INSTRUCTIONS TO FOLLOW: Start at the line below containing "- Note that" and stop at the line containing "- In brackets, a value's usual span". Repeat every line of that stretch exactly, and nothing outside it.

====== INFORMATION SUPPLIED ======

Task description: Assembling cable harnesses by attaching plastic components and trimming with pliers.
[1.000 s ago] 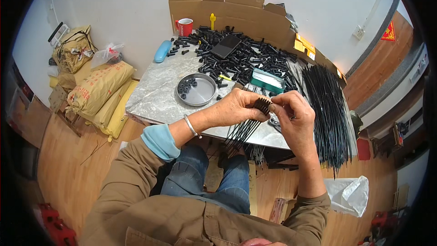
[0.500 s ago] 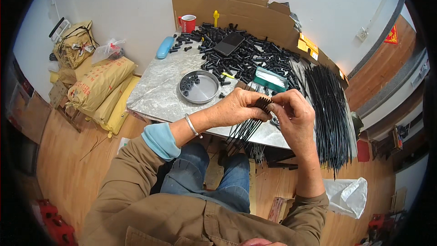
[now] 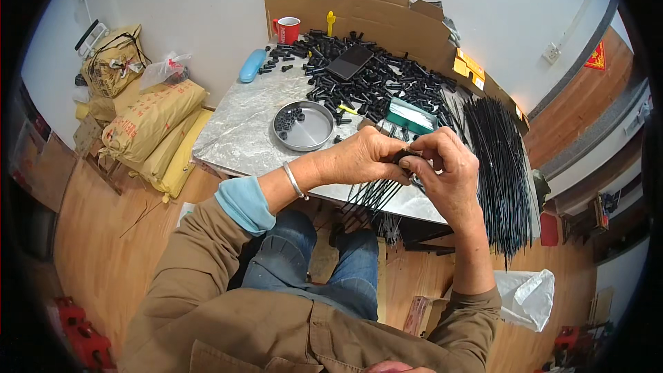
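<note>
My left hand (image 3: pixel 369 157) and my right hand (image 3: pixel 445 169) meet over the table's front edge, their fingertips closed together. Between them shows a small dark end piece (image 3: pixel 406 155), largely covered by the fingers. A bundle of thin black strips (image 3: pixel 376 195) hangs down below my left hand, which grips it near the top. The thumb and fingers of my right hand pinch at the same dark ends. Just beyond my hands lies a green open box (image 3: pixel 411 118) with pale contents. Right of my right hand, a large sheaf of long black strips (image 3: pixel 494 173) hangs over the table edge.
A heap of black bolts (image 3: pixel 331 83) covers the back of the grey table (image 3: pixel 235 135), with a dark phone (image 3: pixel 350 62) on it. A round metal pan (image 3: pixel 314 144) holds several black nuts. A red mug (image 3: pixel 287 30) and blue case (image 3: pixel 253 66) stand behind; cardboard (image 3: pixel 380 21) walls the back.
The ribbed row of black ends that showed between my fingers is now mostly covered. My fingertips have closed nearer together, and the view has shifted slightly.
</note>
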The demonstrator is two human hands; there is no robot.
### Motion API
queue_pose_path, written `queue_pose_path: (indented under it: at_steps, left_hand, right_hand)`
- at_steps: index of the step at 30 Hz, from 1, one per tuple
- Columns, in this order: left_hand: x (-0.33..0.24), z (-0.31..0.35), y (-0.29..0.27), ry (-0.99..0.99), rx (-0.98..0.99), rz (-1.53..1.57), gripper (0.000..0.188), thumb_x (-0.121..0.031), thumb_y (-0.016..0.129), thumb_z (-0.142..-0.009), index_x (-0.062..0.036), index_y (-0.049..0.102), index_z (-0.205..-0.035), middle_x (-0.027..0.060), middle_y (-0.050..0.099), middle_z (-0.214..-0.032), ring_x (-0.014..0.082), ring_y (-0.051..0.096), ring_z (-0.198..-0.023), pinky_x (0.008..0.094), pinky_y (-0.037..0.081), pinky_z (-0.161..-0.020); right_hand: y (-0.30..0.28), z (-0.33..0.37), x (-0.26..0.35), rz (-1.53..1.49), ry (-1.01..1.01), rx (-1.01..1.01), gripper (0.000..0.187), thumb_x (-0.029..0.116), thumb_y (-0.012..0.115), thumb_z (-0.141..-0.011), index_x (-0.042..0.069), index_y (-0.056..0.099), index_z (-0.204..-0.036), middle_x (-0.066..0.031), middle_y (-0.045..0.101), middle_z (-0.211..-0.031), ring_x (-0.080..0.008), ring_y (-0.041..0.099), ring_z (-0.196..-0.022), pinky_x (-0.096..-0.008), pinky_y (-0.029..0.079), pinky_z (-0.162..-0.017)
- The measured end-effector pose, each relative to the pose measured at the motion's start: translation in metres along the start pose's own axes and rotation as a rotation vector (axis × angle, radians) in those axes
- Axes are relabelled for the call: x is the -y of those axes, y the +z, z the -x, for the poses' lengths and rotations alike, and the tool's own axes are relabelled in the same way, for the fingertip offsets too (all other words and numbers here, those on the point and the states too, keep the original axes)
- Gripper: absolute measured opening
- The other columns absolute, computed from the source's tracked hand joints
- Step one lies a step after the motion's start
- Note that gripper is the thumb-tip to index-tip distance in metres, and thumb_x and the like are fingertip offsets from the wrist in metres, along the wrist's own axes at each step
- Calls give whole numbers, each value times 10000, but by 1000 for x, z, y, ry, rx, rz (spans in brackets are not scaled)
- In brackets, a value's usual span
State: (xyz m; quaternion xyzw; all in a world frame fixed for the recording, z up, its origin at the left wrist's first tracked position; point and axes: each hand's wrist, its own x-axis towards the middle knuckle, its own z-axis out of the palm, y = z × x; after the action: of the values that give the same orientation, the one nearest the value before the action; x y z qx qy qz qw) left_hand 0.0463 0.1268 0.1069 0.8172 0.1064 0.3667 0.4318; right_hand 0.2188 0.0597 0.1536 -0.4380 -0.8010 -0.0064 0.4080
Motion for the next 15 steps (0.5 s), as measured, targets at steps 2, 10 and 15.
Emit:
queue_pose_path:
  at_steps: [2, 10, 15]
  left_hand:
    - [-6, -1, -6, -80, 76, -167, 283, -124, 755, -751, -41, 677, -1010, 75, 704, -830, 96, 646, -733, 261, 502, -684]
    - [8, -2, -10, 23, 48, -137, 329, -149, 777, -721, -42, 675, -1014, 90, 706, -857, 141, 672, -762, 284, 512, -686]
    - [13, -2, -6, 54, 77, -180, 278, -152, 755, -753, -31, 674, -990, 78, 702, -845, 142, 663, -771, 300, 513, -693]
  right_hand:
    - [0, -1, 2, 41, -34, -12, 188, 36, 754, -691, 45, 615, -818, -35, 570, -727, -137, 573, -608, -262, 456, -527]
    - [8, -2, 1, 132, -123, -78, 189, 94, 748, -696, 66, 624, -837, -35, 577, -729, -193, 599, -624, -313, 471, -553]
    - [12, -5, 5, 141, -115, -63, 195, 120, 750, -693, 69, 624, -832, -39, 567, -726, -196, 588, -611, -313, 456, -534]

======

EXERCISE OUTPUT:
- Note that gripper is the thumb-tip to index-tip distance in metres, and thumb_x and the like are fingertip offsets from the wrist in metres, along the wrist's own axes at each step
- Calls give whole numbers, each value times 10000, but by 1000 for x, z, y, ry, rx, rz (spans in brackets are not scaled)
- In brackets, a value's usual span

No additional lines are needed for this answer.